AIM OF THE EXERCISE.
Among the entries that follow, the required portion opens with the line containing "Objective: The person" and closes with the line containing "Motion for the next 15". Give that portion again exactly, and nothing else.

Data excerpts
== Segment start ==

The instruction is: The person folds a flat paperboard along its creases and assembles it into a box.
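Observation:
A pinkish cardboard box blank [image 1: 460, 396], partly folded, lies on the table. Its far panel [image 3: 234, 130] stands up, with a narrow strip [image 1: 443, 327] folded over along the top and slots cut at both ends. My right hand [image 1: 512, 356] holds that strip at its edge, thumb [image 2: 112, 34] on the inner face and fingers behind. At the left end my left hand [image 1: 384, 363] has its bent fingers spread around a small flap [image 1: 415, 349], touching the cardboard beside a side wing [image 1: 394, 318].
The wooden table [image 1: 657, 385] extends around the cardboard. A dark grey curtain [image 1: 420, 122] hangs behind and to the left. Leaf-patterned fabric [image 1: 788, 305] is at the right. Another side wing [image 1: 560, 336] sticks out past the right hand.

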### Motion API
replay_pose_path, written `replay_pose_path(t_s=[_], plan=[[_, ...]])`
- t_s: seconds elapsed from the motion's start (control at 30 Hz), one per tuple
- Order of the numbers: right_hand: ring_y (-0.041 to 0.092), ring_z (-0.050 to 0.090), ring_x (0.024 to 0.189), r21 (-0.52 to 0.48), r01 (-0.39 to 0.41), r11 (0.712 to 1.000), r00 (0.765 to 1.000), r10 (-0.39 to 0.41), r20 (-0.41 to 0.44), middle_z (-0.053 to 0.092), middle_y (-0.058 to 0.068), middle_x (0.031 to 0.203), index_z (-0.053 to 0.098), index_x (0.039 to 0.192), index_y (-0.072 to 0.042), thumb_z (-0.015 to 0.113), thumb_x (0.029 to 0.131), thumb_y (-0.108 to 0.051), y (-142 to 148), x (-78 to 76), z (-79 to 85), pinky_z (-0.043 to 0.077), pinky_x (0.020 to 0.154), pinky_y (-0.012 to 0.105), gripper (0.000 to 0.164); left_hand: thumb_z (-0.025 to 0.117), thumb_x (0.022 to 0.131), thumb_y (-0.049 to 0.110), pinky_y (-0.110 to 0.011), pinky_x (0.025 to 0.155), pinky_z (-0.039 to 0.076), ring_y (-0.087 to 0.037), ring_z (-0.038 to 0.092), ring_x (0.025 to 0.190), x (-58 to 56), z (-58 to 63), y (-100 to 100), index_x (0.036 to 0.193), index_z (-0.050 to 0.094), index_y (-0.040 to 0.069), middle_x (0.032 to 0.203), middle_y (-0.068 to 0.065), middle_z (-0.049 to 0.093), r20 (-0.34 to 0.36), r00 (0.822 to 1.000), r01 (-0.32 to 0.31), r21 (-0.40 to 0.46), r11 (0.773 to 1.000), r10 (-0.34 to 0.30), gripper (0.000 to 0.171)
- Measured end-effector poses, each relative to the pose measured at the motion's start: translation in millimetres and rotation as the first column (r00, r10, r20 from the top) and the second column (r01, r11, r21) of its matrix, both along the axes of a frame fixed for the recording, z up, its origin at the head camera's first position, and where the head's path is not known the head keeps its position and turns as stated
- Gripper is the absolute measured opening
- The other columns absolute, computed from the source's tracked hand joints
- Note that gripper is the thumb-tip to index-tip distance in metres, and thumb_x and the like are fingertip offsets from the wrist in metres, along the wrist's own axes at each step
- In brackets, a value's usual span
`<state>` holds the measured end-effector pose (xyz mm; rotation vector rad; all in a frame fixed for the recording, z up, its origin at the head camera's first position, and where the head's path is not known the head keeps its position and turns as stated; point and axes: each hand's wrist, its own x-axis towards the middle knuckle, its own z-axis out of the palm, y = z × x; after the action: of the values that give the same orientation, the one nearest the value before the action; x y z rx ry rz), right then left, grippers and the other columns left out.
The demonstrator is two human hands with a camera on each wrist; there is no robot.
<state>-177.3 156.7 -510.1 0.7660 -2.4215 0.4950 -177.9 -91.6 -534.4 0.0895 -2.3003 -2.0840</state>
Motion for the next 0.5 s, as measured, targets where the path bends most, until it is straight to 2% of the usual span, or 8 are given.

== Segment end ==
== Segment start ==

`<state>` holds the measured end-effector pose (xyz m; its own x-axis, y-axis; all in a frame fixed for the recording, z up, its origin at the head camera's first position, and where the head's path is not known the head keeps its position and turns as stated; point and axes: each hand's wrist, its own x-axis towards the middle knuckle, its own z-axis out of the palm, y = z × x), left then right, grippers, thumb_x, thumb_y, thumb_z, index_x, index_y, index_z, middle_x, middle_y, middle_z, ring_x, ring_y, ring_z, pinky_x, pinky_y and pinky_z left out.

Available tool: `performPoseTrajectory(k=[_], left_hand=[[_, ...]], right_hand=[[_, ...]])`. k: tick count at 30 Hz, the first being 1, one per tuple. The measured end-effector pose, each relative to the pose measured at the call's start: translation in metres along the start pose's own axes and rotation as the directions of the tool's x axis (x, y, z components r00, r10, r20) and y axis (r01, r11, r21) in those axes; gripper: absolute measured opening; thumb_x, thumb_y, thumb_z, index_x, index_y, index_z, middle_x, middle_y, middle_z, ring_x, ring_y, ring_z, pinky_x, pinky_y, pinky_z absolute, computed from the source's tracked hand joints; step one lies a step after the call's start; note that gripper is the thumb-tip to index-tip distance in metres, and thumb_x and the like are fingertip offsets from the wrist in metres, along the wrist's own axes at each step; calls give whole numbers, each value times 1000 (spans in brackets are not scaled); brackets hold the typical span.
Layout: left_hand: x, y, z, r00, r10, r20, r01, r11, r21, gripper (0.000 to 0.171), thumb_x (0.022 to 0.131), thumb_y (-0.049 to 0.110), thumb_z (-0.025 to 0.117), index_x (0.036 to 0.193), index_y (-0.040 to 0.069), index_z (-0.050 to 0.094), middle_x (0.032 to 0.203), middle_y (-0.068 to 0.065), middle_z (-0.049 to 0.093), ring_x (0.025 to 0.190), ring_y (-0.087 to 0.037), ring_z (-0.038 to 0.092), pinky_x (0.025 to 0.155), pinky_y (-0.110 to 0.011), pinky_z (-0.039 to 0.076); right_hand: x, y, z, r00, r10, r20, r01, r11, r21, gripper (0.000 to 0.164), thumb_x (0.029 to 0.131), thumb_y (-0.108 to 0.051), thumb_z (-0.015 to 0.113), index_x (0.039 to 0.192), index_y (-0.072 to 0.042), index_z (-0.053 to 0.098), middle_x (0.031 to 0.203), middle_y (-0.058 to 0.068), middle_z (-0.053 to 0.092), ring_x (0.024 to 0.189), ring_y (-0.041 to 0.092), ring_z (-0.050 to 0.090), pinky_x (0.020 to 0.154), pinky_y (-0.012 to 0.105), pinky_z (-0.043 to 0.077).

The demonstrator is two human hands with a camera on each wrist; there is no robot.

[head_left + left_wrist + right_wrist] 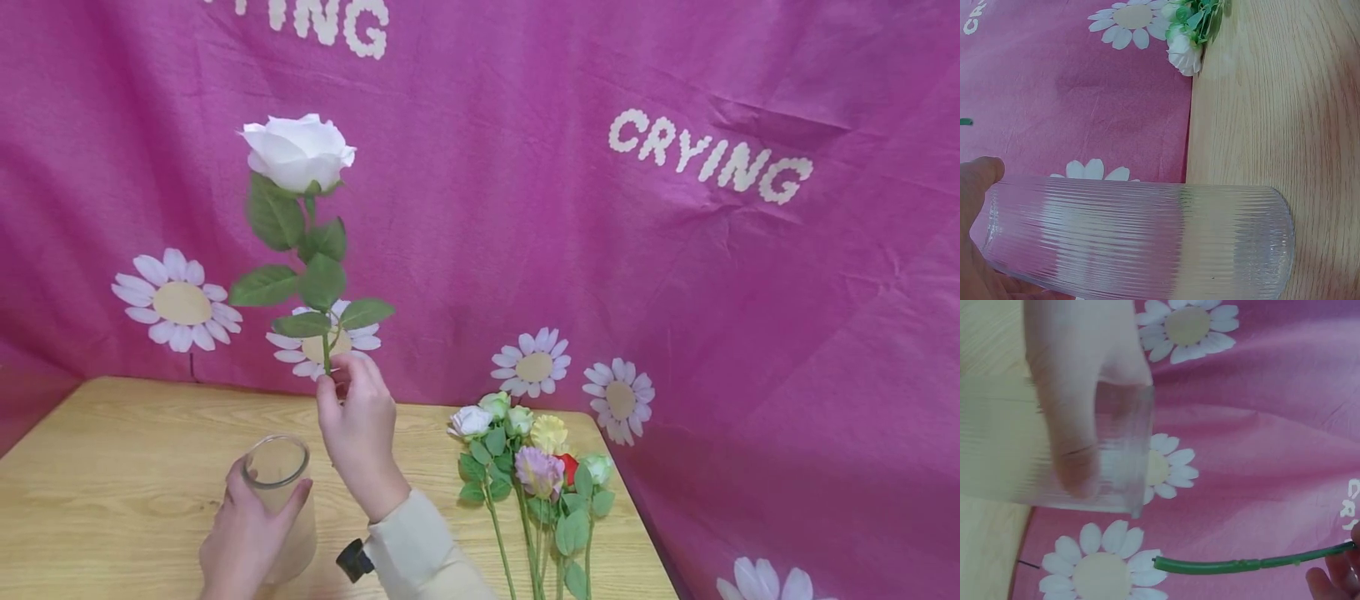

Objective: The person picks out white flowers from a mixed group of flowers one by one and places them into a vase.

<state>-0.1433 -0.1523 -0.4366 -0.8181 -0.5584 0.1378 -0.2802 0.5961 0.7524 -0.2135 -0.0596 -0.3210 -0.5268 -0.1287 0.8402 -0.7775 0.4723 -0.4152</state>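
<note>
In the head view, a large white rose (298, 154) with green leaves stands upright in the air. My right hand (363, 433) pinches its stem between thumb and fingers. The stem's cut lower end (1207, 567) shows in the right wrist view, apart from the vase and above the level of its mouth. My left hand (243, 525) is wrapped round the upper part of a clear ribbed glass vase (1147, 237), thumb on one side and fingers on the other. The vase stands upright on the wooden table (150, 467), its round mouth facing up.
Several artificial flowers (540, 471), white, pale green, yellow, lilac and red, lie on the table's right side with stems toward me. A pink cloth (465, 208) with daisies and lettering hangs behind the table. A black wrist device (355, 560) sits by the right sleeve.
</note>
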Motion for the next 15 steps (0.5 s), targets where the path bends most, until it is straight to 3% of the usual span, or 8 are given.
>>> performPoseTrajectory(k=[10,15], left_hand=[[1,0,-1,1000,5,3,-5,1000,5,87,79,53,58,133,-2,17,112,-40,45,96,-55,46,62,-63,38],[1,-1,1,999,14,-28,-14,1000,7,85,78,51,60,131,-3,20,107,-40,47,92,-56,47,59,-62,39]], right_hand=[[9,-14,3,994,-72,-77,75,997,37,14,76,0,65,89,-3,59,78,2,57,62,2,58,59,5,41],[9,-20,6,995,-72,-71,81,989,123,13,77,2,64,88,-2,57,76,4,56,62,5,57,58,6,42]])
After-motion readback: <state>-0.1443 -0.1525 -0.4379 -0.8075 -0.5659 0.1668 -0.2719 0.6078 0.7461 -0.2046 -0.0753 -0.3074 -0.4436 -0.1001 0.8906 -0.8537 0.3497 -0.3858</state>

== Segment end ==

RESPONSE.
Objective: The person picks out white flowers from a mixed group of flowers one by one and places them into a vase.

<state>-0.1433 -0.1523 -0.4366 -0.8181 -0.5584 0.1378 -0.2802 0.5961 0.7524 -0.2135 -0.0596 -0.3210 -0.5268 -0.1287 0.8402 -0.7775 0.4723 -0.4152</state>
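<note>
In the head view, a large white rose (298, 154) with green leaves stands upright in the air. My right hand (363, 433) pinches its stem between thumb and fingers. The stem's cut lower end (1207, 567) shows in the right wrist view, apart from the vase and above the level of its mouth. My left hand (243, 525) is wrapped round the upper part of a clear ribbed glass vase (1147, 237), thumb on one side and fingers on the other. The vase stands upright on the wooden table (150, 467), its round mouth facing up.
Several artificial flowers (540, 471), white, pale green, yellow, lilac and red, lie on the table's right side with stems toward me. A pink cloth (465, 208) with daisies and lettering hangs behind the table. A black wrist device (355, 560) sits by the right sleeve.
</note>
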Motion for the next 15 steps (0.5 s), targets where the path bends most, until it is straight to 3% of the usual span, or 8 are given.

What is written here forms the complete answer.